Mouvement des animistes-lecteurs: un livre, un arbre, son sacrifice et sa rentabilisation. Pour les Bag Packer’s, une coutume est aussi de laisser dans les auberges de jeunesse les livres lus pendant leurs périples, en les signant et en indiquant une date. Néanmoins, si votre romantisme vous interdit un tel abandon, des sites de dons et d’échanges de livres existent sur la Toile. Vous avez Booktroc, ou Biglib, ou pochetroc, ou troctonlivre, etc.

Économique, et écologique: sauvons des arbres, échangeons nos livres. Même si la plupart de ces sites sont gratuits, quelques uns demandent une modeste participation, afin de couvrir les frais de fonctionnement. Certains arborent des publicités, d'autres s’affilient avec des grosses structures, comme Amazon, afin de proposer l’achat de livre neuf. 
Cependant, tous fonctionnent via un système de monnaies alternatives. Chaque livre est encodé par le troqueur grâce à son numéro ISBN, qui permet de récupérer toutes les informations techniques de l’ouvrage: taille, poids, quatrième de couverture, etc. A cette mise à disposition du bouquin, un nombre de point lui est attribué: 1, 2, etc.

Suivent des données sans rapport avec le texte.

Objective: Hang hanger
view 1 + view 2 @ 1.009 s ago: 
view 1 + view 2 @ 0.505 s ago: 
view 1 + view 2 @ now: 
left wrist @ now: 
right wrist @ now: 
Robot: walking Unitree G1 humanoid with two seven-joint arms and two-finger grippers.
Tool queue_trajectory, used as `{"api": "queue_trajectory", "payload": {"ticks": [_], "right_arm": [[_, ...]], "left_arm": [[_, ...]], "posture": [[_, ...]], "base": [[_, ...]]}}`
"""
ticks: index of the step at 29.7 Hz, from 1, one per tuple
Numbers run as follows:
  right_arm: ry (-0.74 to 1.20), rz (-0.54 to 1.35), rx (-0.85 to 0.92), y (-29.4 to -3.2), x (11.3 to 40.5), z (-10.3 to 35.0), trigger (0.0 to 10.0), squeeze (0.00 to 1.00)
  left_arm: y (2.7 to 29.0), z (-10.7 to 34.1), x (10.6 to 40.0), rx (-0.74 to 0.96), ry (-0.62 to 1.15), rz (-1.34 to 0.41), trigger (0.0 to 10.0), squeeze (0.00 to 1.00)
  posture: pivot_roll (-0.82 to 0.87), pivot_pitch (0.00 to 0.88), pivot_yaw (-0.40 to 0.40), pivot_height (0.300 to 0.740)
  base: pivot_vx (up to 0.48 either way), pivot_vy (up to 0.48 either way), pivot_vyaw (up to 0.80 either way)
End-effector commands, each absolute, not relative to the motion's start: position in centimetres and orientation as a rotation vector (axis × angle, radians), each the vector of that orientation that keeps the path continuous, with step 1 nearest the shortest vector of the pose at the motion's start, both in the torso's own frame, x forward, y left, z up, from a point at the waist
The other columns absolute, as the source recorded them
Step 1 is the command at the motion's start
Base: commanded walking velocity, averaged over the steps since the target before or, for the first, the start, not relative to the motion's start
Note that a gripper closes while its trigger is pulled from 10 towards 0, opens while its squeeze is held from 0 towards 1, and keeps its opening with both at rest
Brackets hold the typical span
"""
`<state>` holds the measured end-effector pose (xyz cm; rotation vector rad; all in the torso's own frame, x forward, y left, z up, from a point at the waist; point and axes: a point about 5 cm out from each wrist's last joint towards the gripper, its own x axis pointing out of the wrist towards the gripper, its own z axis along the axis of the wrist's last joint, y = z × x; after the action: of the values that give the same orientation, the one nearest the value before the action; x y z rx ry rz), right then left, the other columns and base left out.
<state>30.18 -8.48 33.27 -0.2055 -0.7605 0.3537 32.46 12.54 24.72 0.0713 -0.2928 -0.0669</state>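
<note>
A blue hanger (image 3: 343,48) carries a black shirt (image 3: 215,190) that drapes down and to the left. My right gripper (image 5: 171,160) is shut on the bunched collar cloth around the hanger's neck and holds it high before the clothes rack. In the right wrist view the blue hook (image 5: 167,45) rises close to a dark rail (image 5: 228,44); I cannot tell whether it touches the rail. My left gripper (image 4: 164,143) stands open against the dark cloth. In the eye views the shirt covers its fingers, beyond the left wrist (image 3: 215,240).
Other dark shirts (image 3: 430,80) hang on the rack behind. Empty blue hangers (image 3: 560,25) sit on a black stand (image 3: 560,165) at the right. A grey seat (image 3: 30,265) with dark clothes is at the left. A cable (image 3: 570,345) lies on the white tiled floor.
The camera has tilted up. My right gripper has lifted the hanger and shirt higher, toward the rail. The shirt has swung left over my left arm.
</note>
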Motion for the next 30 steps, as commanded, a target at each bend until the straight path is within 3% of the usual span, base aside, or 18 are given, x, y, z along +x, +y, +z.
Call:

Si une personne est intéressée par l’un d'eux, vous recevez une notification. A charge pour vous de l’envoyer, et d'encaisser sa valeur faciale.

Ce mode de consommation, dites collaborative, c’est une économie souterraine, une fraudescandent ses détracteurs. Uber, le service de covoiturage urbain, s’est, par exemple, attiré les foudres des chauffeurs de taxi en France, en Belgique, etc: il serait une concurrence déloyale, non soumis à la stricte réglementation nationale. Tandis que Airbnb, service de location de logement entre particuliers, se heurte aux courroux des hôteliers. Comme à New-York, l'explique mashable.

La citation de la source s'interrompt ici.